Church Of Holy Trinity is a Grade II listed building in the Leeds local planning authority area, England. First listed on 5 August 1976. Church.

Church Of Holy Trinity

WRENN ID
tenth-passage-furze
Grade
II
Local Planning Authority
Leeds
Country
England
Date first listed
5 August 1976
Type
Church
Source
Historic England listing

Description

LEEDS

SE23NE CHURCH LANE, Meanwood 714-1/6/957 (East side (off)) 05/08/76 Church of Holy Trinity

GV II

Anglican church. 1849. By W Railton. For Mary and Elizabeth Beckett. Coursed squared gritstone with herring-bone tooling, ashlar details, steeply-pitched slate roofs with gable copings and crocketed finials. Gothic Revival style. PLAN: nave of 5 bays with S aisle and gabled porch, chancel with S door, N and S transepts, crossing tower. EXTERIOR: elaborate scrolled hinges to double doors; paired lancet windows to nave, 3 lancets to E window, 4 to W end, paired lancets with tall buttress between to transepts. 2-stage tower with stone broach spire, pinnacles, lucarnes and clock faces.

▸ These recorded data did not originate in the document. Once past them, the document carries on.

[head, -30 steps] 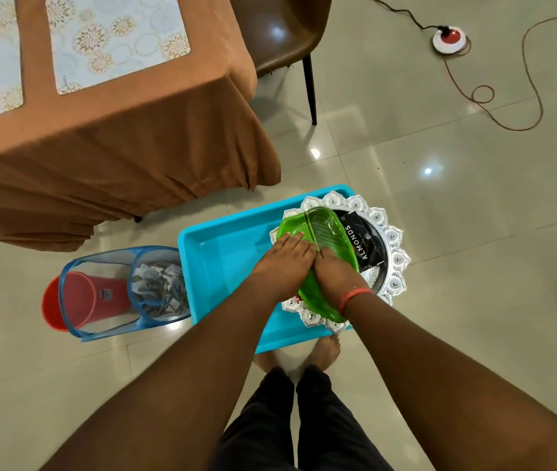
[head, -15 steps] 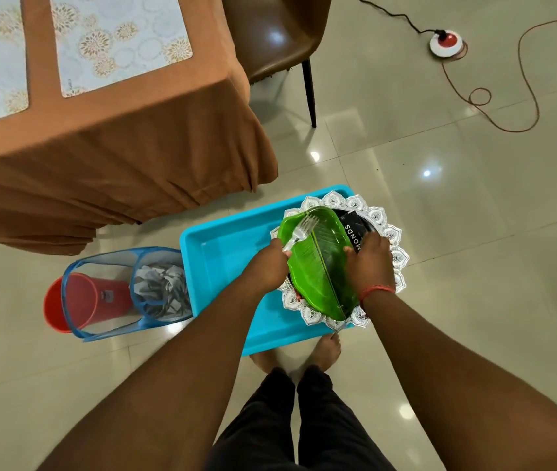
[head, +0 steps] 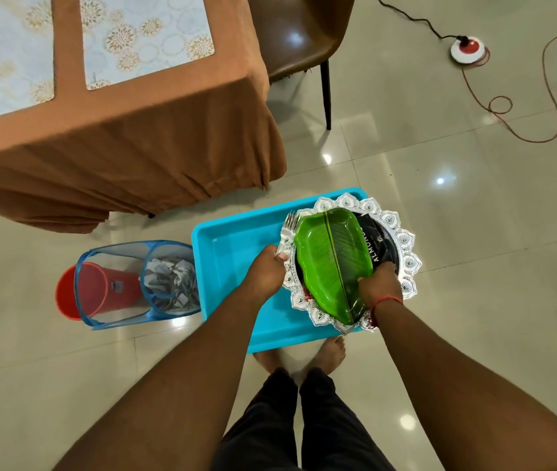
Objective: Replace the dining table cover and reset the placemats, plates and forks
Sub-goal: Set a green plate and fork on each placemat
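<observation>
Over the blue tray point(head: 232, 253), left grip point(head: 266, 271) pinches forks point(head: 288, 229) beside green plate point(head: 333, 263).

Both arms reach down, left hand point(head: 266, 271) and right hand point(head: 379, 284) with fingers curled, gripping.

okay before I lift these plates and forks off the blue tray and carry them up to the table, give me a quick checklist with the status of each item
1. Left hand grips the forks: ok.
2. Right hand holds the green leaf plate: ok, fingers curl over its near edge.
3. Silver plate under the green one supported for the lift: cannot tell, no hand visibly under it.
4. Black almonds packet between the plates may slide: not ok, loose and sticking out.
5. Brown table cover on: ok.
6. Placemats laid out: ok, two visible.
</observation>
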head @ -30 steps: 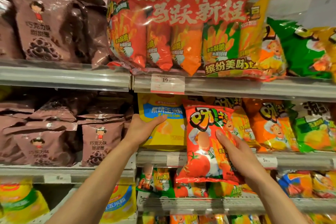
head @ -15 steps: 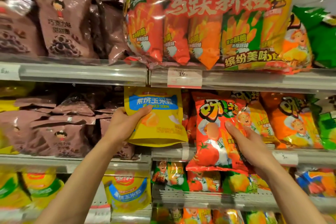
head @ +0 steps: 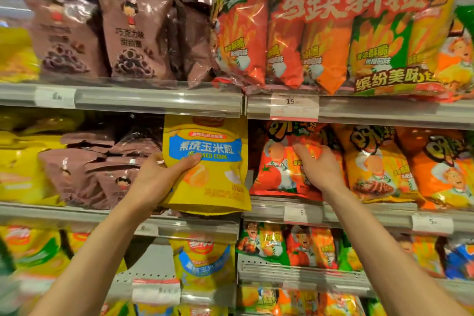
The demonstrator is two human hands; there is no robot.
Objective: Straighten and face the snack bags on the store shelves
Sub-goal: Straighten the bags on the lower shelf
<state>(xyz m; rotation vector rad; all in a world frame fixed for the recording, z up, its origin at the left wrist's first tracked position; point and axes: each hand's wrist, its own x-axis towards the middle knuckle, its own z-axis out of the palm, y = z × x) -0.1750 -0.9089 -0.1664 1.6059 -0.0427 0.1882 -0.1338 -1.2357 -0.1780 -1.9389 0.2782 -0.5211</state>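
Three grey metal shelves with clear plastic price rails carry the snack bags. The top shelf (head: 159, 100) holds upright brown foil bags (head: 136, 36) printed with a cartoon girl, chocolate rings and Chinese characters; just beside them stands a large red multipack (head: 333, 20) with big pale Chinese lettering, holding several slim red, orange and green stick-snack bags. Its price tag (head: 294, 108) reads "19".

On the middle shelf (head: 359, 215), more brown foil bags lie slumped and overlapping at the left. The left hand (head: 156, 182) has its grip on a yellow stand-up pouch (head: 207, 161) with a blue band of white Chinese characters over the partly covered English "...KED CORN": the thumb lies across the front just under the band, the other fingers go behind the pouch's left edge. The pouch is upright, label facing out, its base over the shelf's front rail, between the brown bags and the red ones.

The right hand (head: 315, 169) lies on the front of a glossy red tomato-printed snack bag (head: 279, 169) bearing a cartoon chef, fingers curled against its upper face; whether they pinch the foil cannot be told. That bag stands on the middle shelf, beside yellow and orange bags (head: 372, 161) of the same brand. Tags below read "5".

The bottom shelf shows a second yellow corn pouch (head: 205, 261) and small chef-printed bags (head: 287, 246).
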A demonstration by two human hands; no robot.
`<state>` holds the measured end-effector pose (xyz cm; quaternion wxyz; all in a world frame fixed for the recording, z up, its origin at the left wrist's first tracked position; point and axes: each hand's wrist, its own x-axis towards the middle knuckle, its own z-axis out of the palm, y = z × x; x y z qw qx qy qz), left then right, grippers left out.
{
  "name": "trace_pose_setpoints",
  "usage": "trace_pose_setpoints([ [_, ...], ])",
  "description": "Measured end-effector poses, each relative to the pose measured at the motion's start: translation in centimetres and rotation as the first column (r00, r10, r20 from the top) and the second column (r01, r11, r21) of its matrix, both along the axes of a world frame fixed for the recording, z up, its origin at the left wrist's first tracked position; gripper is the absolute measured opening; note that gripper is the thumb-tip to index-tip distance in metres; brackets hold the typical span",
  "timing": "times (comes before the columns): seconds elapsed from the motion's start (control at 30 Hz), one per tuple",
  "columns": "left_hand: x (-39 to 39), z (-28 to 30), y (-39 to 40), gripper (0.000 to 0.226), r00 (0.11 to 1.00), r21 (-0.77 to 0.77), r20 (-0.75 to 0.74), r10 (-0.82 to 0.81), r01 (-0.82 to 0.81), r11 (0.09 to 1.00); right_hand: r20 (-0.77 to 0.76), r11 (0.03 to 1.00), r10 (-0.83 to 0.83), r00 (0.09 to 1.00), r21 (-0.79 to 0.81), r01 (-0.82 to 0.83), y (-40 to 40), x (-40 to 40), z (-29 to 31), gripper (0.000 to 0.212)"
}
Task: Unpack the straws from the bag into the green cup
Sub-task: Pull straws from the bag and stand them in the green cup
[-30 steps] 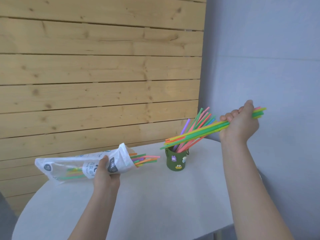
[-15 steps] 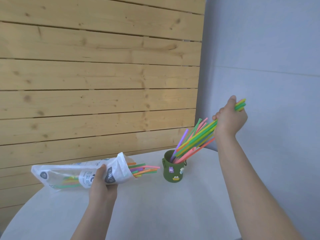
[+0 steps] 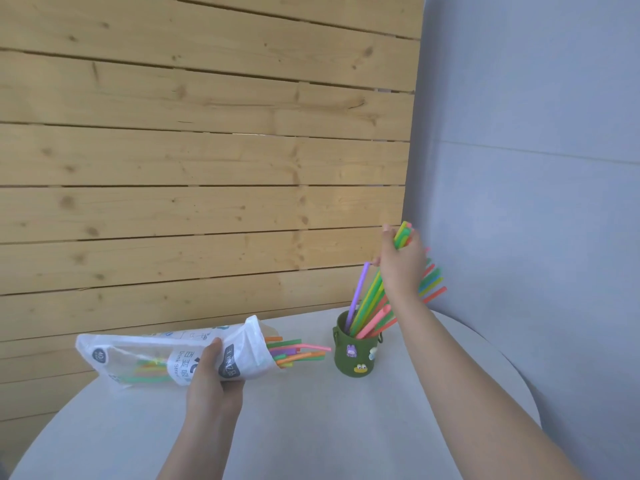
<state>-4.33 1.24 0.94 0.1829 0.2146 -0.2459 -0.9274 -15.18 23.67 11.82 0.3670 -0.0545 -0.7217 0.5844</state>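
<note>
The right hand (image 3: 401, 268) is curled round a bundle of straws (image 3: 372, 299) near their upper ends, above the cup (image 3: 355, 355); their lower ends already sit inside its mouth, leaning back toward the hand. More straws fan out to the right of the cup behind that hand, apparently standing in it. The left hand (image 3: 213, 379) is clamped on the bag (image 3: 166, 355) about its middle, left of the cup and held roughly level just over the worktop (image 3: 346, 427), its open mouth facing the cup. A second lot of straws (image 3: 298, 351) pokes from that mouth, stopping just short of the cup; a few more show through the film deeper in.

The straws are thin plastic tubes in green, yellow, pink, orange and purple: by the look, very light, smooth and a little springy, so a loose hold would likely let them fan or slip. Gripping the bunch as a whole near one end seems best. The bag is crinkly, printed film, soft and shapeless, best held round the straws inside. The cup is small, dark green, with little stuck-on figures; light enough, I judge, to tip under leaning straws.
</note>
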Motion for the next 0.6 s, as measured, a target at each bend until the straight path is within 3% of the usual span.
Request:
trace_pose_setpoints([
  [0.17,-0.2,0.0,-0.2,0.022,1.0,0.011,0.002,-0.008,0.008,1.0,0.139,0.979,0.08,0.987,0.175,-0.104,0.1,-0.6,-1.0,0.032],
  [0.33,-0.3,0.0,-0.1,0.029,1.0,0.017,-0.012,-0.017,0.017,1.0,-0.054,0.997,0.014,0.998,0.083,-0.009,0.6,0.1,-0.3,0.063],
  [0.4,-0.3,0.1,-0.1,0.03,1.0,0.023,-0.018,-0.015,0.016,1.0,-0.124,0.988,-0.01,0.992,0.15,0.029,0.7,0.3,-0.2,0.05],
  [0.47,-0.3,0.0,-0.1,0.031,1.0,0.023,-0.021,-0.019,0.02,1.0,-0.094,0.943,-0.015,0.995,0.331,0.046,0.8,0.3,-0.2,0.022],
  [0.53,-0.2,0.0,-0.1,0.032,1.0,0.023,-0.02,-0.019,0.02,1.0,-0.005,0.897,-0.012,1.0,0.443,0.013,0.9,0.2,-0.2,0.022],
  [0.6,-0.1,0.1,-0.1,0.03,1.0,0.025,-0.023,-0.021,0.021,0.999,0.017,0.897,-0.031,0.999,0.441,0.02,0.9,0.5,0.1,0.024],
])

INTERIOR: octagonal nave piers, carved bosses to corbels, high Gothic arched ribbed roof; tall moulded chancel arch; the chancel S door opens into a lobby area with the studded and decorated door to the tower stairs opposite. Original board doors, numbered pews. Octagonal stone font with niches, cover replaced, choir stalls and pulpit 1961. Other C19 features include: eagle lectern given by Mary Beckett, 1880; W window stained glass depicting prophets and apostles in memory of Sir Thomas Beckett of Somerby and Meanwood; N transept window in memory of Marian, wife of Thomas Wolryche Stansfield of Weetwood Grove, d.1861; S transept window in memory of Christopher Beckett of Meanwood, date lost; the E window glazing is a memorial to the founders, given by their brothers and sister, Sir Thomas Beckett bart., Edmund Denison, Henry Beckett and Fanny Marriott. S aisle windows: 2 commemorate Thomas Wolrych Stansfield of Weetwood Grove, died 15 December 1885; a fine pair of windows in Art Nouveau style in memory of Marian and Walter Rowley of Alder Hill, a knight of St John of Jerusalem, died 9 February 1926. A plaque on the N wall of the chancel records that the founders were daughters of Sir John Beckett bart, the Revd George Urquart vicar, Mr Thomas Midgley, churchwarden. The extensive use of the Beckett family name throughout the church compensates for the lack of any inscription on the family burial vault to the east (qv). (Linstrum, D: The Historic Architecture of Leeds: 1969-: 38).